Your answer must consist of exactly the lines below, starting with the line with "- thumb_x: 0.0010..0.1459" and going on through the line with "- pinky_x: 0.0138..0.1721", and nothing else.

═════ Exercise materials ═════

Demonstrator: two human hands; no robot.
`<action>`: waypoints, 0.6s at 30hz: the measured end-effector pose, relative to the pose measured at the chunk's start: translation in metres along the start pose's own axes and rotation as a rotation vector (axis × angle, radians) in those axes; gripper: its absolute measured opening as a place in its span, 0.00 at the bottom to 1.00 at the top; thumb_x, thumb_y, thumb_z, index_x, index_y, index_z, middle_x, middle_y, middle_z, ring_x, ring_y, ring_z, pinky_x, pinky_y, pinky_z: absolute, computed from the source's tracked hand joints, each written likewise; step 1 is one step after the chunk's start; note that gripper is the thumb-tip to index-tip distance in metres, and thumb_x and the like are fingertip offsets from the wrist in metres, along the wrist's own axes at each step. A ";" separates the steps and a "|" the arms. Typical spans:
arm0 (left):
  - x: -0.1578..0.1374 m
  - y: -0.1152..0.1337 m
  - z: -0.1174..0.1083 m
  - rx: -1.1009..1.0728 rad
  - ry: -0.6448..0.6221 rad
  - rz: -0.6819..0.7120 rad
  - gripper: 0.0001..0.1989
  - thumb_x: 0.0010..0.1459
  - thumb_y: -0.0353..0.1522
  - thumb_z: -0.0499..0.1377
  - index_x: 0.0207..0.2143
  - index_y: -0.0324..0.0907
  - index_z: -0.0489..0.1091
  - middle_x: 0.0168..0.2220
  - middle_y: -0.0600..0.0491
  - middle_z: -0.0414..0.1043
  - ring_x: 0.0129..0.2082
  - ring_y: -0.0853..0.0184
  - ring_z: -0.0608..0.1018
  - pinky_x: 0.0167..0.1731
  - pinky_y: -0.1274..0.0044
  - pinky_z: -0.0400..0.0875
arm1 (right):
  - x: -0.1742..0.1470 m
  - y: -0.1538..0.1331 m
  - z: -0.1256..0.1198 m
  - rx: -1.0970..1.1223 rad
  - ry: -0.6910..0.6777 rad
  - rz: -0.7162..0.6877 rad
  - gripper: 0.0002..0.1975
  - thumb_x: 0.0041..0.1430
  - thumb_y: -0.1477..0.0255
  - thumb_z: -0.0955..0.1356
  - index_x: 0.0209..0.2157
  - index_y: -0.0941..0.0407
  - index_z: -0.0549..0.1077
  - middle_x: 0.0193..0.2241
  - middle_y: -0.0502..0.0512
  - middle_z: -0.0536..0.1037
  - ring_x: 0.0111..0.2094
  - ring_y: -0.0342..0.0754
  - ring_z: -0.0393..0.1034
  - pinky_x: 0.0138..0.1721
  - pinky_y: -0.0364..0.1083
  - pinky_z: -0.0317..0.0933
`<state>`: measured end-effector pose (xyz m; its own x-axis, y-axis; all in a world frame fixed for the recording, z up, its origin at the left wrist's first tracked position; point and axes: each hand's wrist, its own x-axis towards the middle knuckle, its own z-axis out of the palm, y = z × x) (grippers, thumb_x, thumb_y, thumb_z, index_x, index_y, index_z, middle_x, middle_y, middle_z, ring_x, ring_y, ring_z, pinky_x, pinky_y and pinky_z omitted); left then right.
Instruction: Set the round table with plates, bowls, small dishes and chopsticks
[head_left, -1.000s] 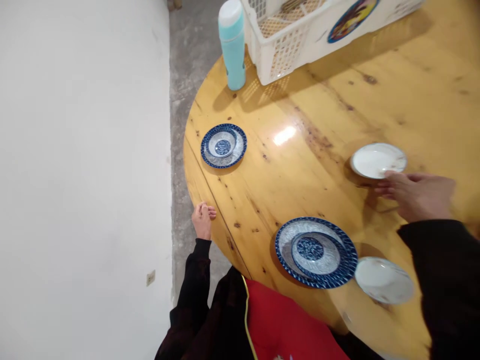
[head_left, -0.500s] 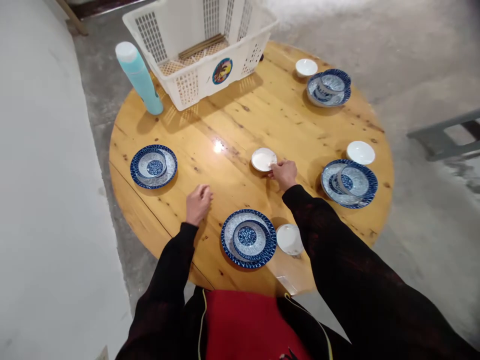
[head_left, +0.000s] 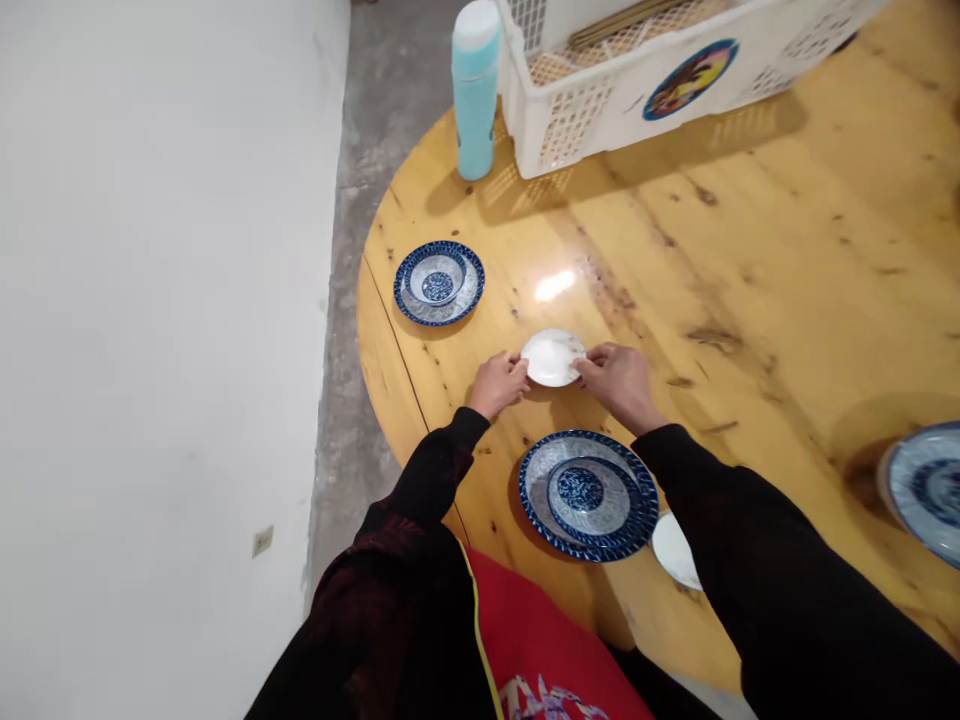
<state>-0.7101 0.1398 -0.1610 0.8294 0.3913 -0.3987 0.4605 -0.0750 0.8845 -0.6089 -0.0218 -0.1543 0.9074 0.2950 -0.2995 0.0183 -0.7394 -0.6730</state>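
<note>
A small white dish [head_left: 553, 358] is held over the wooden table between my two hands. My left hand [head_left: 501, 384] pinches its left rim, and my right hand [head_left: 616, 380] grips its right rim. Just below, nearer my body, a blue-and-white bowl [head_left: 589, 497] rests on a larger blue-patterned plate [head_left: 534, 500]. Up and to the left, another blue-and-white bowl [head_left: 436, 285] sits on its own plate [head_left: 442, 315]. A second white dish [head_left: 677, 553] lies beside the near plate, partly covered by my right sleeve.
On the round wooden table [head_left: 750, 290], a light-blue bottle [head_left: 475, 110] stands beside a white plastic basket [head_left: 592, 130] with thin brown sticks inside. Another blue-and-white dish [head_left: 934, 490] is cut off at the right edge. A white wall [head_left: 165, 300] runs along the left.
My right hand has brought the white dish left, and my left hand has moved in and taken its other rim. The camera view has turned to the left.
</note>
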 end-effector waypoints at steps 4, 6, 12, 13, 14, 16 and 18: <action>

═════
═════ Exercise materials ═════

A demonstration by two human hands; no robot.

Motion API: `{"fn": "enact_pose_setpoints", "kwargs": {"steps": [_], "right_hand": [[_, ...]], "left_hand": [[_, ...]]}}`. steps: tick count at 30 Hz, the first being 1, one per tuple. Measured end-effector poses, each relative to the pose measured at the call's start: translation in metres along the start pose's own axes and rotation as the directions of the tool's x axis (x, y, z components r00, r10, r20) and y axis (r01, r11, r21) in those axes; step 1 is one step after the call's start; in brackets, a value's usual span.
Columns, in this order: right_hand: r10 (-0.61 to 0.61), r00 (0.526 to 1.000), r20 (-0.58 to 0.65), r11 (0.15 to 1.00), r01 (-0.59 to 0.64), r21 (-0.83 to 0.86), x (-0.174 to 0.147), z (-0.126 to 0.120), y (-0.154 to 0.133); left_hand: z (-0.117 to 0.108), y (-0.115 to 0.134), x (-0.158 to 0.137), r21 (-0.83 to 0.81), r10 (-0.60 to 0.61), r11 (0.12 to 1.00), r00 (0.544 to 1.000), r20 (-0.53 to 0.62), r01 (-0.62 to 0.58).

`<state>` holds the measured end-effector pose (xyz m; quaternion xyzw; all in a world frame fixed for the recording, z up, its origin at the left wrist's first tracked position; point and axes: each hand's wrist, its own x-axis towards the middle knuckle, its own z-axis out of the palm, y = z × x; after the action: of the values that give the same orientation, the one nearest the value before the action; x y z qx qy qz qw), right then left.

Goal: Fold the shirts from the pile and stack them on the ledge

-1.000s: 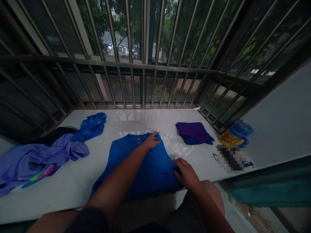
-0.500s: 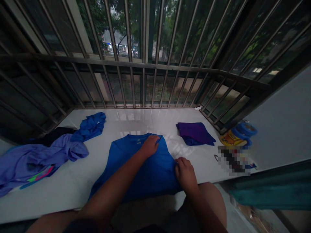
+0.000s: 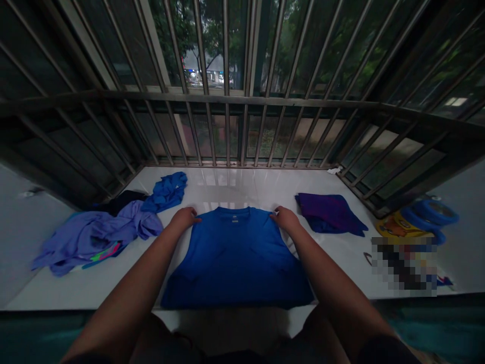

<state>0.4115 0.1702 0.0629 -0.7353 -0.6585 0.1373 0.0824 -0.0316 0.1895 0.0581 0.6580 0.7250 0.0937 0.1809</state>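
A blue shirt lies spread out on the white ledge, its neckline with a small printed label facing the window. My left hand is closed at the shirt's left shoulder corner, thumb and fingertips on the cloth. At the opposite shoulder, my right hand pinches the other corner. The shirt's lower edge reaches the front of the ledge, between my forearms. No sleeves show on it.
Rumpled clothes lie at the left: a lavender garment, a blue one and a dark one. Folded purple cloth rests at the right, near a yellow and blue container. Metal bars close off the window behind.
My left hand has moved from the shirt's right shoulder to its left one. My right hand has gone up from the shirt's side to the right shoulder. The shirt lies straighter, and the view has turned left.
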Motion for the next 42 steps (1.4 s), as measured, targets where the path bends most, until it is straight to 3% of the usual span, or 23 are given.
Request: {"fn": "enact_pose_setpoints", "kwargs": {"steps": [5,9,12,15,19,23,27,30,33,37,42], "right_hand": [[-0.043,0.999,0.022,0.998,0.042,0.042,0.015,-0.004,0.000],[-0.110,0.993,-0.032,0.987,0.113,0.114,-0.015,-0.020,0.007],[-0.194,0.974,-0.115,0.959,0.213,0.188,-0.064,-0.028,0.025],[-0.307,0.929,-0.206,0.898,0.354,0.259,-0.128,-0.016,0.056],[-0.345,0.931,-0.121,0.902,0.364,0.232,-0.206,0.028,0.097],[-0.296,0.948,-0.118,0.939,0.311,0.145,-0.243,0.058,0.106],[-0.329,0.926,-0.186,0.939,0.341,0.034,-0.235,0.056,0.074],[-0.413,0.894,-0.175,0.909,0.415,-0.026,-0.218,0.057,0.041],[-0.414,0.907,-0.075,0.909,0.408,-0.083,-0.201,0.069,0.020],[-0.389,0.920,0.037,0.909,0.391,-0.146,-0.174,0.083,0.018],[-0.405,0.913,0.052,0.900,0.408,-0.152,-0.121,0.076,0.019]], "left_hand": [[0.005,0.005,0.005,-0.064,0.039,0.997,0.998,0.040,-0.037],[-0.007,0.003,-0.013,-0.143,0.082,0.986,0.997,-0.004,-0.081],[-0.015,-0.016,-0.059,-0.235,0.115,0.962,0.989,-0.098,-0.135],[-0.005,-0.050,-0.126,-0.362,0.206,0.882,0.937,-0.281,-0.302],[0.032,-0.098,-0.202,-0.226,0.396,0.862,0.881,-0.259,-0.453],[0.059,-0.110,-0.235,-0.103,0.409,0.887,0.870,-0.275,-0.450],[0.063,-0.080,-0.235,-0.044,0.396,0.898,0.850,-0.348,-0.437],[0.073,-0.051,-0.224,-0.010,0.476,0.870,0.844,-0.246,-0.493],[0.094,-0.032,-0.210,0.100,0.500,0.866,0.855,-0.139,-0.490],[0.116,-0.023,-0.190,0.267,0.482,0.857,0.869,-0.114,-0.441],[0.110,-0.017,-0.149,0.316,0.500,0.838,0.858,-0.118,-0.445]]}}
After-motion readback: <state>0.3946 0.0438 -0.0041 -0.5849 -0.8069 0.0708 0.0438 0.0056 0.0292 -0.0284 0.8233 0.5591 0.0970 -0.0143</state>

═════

(Result of the task):
  - thumb_x: 0.0010..0.1459
  - thumb_y: -0.0353..0.1522
  - thumb_z: -0.0499..0.1377
  - index_x: 0.0207..0.2143
  - index_y: -0.0324..0.0907
  - index_z: -0.0489..0.1091
  - middle_x: 0.0168..0.2220
  - middle_y: -0.0600..0.0491
  - middle_z: -0.0414..0.1043
  - ring_x: 0.0129..0.2082
  - ring_y: -0.0853..0.0184
  - ring_z: -0.0608..0.1018
  - pinky_x: 0.0167..0.1731
  - pinky_y: -0.1274..0.0044
  - pinky_z: -0.0400..0.0875
arm1 (right):
  - x: -0.1742..0.1470 m
  - y: -0.1538..0.1331 m
  - z: -0.1256..0.1198 m
  - rx: -1.0970..1.1223 rad
  - ry: -0.6910..0.6777 rad
  - rz: -0.7162..0.6877 rad
  - gripper: 0.0002..0.1975
  - thumb_x: 0.0041..0.1430
  - thumb_y: -0.1477..0.0255
  - thumb_z: -0.0955..0.1356
  - index_x: 0.0209..0.2157
  - index_y: -0.0941..0.0407
  - index_z: -0.0549..0.1077
  - middle_x: 0.0193..0.2241
  - middle_y: -0.0502..0.0512
  - middle_z: -0.0536..0.1037
  - ring_x: 0.0111..0.2094
  - ring_y: -0.0342..0.0754
  - ring_z: -0.0393..0.1034
  - pinky_x: 0.0138..0.1721

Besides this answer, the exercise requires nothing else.